Problem requirements: In the material below, the lines from the one containing "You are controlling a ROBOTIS" through the one containing "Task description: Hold" are to be given again exactly, ends included, and no others.

Entries supplied:

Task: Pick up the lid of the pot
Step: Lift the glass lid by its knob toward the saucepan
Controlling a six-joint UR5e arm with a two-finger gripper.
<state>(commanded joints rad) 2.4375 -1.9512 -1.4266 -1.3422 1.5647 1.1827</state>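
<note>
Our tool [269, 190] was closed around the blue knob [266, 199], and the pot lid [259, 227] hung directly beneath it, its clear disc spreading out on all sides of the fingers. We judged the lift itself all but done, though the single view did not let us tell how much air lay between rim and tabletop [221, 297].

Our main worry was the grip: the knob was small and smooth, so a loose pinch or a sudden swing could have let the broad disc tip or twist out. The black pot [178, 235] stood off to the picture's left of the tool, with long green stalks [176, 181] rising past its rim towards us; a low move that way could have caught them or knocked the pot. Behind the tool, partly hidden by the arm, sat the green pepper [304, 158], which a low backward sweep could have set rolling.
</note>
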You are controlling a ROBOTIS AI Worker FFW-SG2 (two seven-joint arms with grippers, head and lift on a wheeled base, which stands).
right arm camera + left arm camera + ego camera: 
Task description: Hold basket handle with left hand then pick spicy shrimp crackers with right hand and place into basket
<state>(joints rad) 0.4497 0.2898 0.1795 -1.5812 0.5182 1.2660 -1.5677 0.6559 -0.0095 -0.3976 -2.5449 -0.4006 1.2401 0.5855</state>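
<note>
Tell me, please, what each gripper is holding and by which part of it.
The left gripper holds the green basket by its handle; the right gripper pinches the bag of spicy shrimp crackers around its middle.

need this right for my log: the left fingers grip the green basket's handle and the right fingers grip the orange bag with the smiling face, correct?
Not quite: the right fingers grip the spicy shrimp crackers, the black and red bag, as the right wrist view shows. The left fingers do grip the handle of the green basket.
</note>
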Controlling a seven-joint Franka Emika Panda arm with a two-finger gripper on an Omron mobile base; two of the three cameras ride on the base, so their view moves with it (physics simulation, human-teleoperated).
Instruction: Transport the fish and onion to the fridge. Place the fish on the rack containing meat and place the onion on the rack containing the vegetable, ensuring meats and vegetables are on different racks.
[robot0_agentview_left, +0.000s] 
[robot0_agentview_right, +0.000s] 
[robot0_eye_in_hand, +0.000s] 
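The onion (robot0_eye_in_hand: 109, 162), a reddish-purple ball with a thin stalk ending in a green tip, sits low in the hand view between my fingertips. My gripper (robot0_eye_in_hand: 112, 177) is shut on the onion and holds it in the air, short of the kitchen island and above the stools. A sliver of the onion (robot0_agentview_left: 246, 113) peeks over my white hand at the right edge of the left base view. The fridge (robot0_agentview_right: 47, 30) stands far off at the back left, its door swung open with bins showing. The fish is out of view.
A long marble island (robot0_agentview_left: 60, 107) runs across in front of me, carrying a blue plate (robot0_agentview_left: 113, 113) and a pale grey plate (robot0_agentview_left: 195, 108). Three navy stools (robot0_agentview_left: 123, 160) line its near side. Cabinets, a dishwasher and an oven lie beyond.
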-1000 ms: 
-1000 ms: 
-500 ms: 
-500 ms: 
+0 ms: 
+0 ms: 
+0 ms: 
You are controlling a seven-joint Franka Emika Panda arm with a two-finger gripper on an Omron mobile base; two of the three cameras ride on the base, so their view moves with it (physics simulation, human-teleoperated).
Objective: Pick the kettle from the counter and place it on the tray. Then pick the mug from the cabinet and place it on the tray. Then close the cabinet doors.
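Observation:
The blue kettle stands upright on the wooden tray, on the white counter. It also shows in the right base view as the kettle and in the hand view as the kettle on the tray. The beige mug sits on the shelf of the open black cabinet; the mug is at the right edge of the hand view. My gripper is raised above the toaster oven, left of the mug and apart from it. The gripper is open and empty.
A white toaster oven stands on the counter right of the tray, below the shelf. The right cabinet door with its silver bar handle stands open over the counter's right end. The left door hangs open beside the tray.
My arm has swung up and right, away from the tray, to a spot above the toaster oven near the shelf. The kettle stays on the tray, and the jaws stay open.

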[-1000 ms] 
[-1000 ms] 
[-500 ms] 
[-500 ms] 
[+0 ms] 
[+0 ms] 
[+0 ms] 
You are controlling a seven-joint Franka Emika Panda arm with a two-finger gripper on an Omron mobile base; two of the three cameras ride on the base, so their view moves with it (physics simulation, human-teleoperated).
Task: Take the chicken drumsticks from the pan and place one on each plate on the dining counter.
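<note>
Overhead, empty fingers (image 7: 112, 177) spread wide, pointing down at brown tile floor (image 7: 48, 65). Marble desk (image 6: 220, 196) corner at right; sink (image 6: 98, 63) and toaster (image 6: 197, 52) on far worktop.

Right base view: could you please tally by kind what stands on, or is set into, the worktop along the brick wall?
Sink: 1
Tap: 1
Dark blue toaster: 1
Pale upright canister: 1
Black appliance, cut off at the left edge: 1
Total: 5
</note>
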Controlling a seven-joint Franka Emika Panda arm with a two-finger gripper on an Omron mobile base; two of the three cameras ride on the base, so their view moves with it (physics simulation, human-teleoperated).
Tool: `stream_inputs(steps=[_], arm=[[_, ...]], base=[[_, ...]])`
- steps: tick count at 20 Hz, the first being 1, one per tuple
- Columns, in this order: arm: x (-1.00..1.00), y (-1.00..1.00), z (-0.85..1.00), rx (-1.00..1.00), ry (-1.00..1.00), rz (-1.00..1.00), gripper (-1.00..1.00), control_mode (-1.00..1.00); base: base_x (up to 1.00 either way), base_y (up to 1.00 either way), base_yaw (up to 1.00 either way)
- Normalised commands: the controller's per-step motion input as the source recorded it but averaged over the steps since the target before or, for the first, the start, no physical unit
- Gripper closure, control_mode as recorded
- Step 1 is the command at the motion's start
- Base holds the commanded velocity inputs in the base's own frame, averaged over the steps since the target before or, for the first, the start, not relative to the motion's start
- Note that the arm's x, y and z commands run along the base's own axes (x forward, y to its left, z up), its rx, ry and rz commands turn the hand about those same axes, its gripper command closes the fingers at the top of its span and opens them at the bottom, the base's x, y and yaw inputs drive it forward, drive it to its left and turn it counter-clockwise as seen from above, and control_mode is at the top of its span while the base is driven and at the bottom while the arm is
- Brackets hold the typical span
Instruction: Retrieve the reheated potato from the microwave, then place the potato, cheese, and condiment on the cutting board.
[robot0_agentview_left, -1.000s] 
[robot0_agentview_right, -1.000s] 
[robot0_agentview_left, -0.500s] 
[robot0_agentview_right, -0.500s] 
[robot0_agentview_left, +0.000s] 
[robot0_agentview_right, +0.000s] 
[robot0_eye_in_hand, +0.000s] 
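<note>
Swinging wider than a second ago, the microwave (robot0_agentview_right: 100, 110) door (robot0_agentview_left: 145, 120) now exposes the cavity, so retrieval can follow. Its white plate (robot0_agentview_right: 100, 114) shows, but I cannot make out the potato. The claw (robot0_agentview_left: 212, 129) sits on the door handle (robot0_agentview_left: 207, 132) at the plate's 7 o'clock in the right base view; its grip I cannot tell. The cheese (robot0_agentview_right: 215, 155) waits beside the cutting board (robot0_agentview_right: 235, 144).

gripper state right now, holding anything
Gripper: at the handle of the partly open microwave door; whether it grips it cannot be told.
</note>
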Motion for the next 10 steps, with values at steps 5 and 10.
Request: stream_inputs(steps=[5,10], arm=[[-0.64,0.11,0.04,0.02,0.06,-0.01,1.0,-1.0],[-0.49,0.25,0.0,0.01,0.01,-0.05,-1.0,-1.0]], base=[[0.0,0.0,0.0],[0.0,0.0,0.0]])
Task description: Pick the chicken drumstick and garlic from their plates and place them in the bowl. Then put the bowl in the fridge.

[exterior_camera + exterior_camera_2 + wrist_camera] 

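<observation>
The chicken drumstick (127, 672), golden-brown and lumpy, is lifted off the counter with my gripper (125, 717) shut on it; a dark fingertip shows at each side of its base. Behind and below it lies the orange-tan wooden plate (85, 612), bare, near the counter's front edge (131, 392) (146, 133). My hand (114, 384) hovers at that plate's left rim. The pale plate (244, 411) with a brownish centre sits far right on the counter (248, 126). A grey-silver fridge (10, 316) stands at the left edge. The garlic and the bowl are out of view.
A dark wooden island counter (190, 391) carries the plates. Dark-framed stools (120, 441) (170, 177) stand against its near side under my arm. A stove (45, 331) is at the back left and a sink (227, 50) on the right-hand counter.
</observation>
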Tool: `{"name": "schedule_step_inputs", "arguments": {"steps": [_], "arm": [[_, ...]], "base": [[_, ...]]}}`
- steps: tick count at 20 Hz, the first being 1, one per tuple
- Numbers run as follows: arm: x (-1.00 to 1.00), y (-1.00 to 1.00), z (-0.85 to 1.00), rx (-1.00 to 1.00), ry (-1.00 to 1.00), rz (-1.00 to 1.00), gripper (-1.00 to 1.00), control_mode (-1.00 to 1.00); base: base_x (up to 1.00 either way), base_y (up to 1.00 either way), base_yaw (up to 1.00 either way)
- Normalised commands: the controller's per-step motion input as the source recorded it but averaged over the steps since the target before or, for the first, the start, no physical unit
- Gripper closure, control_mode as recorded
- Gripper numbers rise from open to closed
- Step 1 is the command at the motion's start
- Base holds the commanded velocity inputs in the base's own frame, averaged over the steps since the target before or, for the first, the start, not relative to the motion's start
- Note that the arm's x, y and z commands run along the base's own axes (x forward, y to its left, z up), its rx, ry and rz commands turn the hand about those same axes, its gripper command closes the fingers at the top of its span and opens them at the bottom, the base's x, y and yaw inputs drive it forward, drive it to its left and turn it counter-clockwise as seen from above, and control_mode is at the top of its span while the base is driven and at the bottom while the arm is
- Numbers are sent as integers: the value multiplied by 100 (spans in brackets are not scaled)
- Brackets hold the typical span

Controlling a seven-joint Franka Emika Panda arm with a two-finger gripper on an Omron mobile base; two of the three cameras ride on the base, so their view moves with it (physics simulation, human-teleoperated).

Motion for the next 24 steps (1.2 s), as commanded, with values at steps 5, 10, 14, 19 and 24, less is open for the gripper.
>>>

Answer to the exercise:
You are controlling a ROBOTIS AI Worker FFW-SG2 (two seven-joint arms with grippers, head and lift on a wheeled base, which stands).
right arm camera + left arm camera + ego camera: 
Task description: Hold basket handle with left hand then pick spicy shrimp crackers with right hand and place into basket

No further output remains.